Information in large data sets can be summarised by statistical indicators, such as the mean, the median and the standard deviation.

The mean is the most common indicator. The mean can only be calculated for numerical values.

You can compute the mean of the height of your friends but not of their favourite colour.

The mean is the sum of the values divided by their number.

$$\Torange{\text{Mean}} = \frac{\Tblue{\text{Sum of values}}}{\Tred{\text{Number of values}}}$$

The mean for the data $\Tblue{1}$, $\Tblue{2}$, $\Tblue{2}$, $\Tblue{2}$, $\Tblue{3}$, $\Tblue{4}$, $\Tblue{5}$, $\Tblue{5}$ is $$\Torange{\text{Mean}} = \frac{\Tblue{1} + \Tblue{2} +\Tblue{2} + \Tblue{2} + \Tblue{3} + \Tblue{4} + \Tblue{5} + \Tblue{5}}{\Tred{8}} = \frac{\Tblue{24}}{\Tred{8}} = \Torange{3}$$

The symbol for the mean of data $x$ is $\Torange{\bar{x}}$.

Using the frequency $\Tred{f}$ of the data, the formula becomes $$\Torange{\bar{x}} = \frac{\sum \Tred{f}\Tblue{x}}{\sum \Tred{f}}.$$

The table of frequency for the data above is as follows:

 Data Frequency $\Tblue{1}$ $\Tblue{2}$ $\Tblue{3}$ $\Tblue{4}$ $\Tblue{5}$ $\Tred{1}$ $\Tred{3}$ $\Tred{1}$ $\Tred{1}$ $\Tred{2}$

The computation of the mean becomes $$\Torange{\text{Mean}} = \frac{\Tred{1}\times\Tblue{1} + \Tred{3}\times \Tblue{2} + \Tred{1}\times\Tblue{3}+ \Tred{1}\times\Tblue{4}+ \Tred{2}\times\Tblue{5}}{\Tred{1}+\Tred{3}+\Tred{1}+\Tred{1}+\Tred{2}} = \frac{\Tblue{24}}{\Tred{8}} = \Torange{3}$$

The mean is the average value of a data set.

## Median and mode

The mean is the most common indicator of central tendency for a dataset. But other indicators are useful too.

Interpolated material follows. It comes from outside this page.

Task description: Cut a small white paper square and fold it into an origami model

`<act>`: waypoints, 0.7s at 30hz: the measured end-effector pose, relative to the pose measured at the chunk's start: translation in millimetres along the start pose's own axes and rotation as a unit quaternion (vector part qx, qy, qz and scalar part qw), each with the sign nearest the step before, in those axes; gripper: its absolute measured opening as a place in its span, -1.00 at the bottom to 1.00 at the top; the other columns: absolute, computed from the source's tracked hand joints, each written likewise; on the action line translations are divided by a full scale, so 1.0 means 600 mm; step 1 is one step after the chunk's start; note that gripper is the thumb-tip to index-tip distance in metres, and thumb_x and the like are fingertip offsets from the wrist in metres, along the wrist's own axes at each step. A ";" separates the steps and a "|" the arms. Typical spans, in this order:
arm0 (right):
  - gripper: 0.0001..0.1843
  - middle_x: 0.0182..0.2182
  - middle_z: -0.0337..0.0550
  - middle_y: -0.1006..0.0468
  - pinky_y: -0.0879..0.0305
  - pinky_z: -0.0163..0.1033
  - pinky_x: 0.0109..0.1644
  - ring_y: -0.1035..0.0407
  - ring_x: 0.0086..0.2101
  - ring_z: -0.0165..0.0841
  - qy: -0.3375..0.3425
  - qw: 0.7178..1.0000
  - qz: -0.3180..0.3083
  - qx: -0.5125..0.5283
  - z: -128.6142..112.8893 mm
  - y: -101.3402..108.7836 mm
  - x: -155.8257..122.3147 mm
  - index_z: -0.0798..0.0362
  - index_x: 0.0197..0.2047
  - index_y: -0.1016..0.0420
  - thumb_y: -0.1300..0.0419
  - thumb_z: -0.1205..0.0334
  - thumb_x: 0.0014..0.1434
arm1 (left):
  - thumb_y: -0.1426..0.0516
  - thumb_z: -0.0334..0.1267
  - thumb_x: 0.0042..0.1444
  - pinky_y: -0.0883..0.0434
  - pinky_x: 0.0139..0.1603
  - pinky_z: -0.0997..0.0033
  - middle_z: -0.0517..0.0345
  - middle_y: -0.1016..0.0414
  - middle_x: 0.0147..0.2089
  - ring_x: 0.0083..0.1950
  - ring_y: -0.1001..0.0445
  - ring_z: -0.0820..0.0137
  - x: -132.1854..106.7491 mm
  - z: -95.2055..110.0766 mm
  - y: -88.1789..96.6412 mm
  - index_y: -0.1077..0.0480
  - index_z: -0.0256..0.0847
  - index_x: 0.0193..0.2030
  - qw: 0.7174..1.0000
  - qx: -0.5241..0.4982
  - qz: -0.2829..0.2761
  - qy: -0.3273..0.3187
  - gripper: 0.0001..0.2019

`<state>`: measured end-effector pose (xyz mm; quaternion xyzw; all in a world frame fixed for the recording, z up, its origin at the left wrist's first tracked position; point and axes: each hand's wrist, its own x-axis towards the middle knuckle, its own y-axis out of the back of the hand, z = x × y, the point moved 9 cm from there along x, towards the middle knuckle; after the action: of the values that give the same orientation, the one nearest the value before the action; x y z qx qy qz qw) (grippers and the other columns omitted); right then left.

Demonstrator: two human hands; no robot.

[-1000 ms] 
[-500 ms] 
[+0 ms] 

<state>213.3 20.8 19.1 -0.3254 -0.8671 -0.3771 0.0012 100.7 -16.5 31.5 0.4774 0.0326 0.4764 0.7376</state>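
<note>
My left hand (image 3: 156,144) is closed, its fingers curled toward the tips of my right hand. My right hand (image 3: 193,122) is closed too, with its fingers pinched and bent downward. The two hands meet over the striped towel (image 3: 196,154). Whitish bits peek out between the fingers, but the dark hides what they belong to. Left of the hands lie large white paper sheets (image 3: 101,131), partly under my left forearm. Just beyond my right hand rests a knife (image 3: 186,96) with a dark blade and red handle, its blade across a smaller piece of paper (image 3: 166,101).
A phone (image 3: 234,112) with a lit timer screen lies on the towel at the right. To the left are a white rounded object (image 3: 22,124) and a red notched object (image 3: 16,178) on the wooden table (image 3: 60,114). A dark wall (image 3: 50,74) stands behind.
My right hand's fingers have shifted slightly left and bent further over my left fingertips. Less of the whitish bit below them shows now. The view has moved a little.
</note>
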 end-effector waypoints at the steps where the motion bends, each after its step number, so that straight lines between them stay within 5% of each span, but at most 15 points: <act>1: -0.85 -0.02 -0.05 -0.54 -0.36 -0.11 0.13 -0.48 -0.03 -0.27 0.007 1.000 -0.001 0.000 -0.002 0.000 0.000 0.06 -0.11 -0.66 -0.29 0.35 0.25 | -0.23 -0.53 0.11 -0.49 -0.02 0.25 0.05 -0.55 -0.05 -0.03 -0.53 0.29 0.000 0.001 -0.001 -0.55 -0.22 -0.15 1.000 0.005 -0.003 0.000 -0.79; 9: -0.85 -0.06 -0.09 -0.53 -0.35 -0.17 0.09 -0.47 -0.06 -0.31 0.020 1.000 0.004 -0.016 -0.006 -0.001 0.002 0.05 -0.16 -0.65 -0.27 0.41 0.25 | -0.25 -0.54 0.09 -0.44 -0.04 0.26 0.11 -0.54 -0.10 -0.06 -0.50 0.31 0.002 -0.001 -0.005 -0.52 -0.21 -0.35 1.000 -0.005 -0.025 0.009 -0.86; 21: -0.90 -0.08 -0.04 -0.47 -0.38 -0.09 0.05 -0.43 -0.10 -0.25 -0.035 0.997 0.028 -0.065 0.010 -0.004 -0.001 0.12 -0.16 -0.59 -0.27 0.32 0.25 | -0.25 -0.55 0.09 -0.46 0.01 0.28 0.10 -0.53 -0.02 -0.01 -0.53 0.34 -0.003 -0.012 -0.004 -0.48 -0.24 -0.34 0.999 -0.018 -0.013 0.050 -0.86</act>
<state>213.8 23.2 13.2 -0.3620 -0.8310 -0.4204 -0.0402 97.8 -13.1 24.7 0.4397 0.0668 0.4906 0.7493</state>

The median is the most representative item. Half of the values in a data set are higher than the median and half of the values are lower.

• The median is the middle value of an ordered data set when the number of values is odd.

The median for the data set $\Tblue{1}$, $\Tblue{2}$, $\Tblue{5}$ is $\Tbrown{2}$.

• The median is the mean of the two values in the middle of an ordered data set when the number of values in the data set is even.

The median for the data set $\Tblue{1}$, $\Tblue{2}$, $\Tblue{3}$, $\Tblue{5}$ is $\Tbrown{2.5} = (\Tblue{2} + \Tblue{3})/2$.

Like the mean, the median is defined only for numerical data.

In 2011, the median US household income was $\Tbrown{50,054\}$ per annum. Half of the households had an income lower than $\Tbrown{50,054\}$ and half had an income that was higher.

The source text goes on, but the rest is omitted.